Australia’s famous harbour city will usher in the New Year with a Aus$6.6 (US$6.9) million display curated by pop icon Kylie Minogue who designed the colour scheme and soundtrack.
“Sydney’s New Year’s Eve celebrations are world-famous and reach over a billion people — not just because we have the first major display for 2013, but because it’s the best,” said the city’s lord mayor Clover Moore.
City officials are expecting more than 1.5 million people to crowd the waterfront to watch the seven tonnes of fireworks go up, including crackers launched from jet-skis and a show-stopping finale on the Harbour Bridge.
This year sees an interactive twist with smartphone users able to download an app which will colour their screens.
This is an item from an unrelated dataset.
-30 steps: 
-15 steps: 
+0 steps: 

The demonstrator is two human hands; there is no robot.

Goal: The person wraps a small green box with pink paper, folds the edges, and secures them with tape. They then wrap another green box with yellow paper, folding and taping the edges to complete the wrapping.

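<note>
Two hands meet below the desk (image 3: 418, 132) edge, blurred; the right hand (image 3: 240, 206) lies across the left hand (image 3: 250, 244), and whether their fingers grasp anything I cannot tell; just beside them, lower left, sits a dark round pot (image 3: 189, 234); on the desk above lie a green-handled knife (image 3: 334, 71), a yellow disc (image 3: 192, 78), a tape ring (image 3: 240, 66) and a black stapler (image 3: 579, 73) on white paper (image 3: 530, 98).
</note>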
Held aloft, en masse, the devices will create their own show along the shore.
Major fireworks will light up the Thames in London, Moscow’s Red Square and Kremlin, the Eiffel Tower in Paris and Hong Kong’s Victoria Harbour, as well as central Kuala Lumpur, Taipei, Stockholm, Amsterdam and cities across China.
Revellers in New York will celebrate the stroke of midnight with the traditional New Year’s Eve ball drop over Times Square.
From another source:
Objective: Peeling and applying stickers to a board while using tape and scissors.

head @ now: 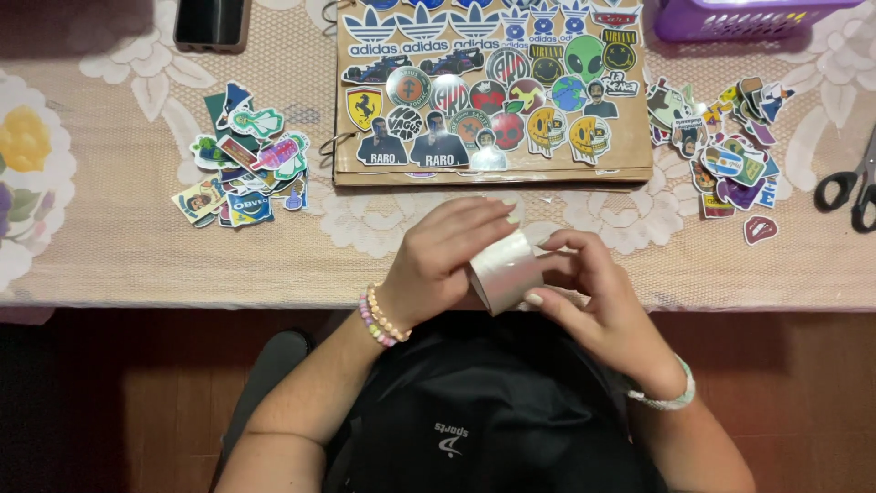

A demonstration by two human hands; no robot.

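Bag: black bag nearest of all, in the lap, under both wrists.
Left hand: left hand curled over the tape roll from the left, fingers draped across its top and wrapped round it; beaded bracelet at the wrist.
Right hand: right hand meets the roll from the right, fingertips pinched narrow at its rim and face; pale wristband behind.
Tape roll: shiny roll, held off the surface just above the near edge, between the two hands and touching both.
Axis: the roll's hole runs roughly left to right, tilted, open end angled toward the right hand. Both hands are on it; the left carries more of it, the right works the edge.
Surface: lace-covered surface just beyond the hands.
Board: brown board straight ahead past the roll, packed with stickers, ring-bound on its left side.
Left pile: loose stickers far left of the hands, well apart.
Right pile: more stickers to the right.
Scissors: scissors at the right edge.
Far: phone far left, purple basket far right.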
In Rio de Janeiro, authorities have promised a bumper 16-minute, 24-tonne display opposite Copacabana Beach and fireworks will cap a mammoth party at Berlin’s Brandenburg Gate featuring the Pet Shop Boys, Bonnie Tyler and Blue.
Vying to become a permanent fixture on the planetary map of New Year celebrations, the Gulf city state of Dubai is planning a lavish gala at the Burj Khalifa, the world’s tallest building.
Fireworks will engulf the spike-like tower, accompanied by a soundtrack performed live by the Prague Philharmonic Orchestra.
Some 50,000 people are also expected to flock to the revered golden Shwedagon Pagoda in Yangon for the Myanmar capital’s first public countdown with fireworks, seen as further evidence of opening up after decades of junta rule.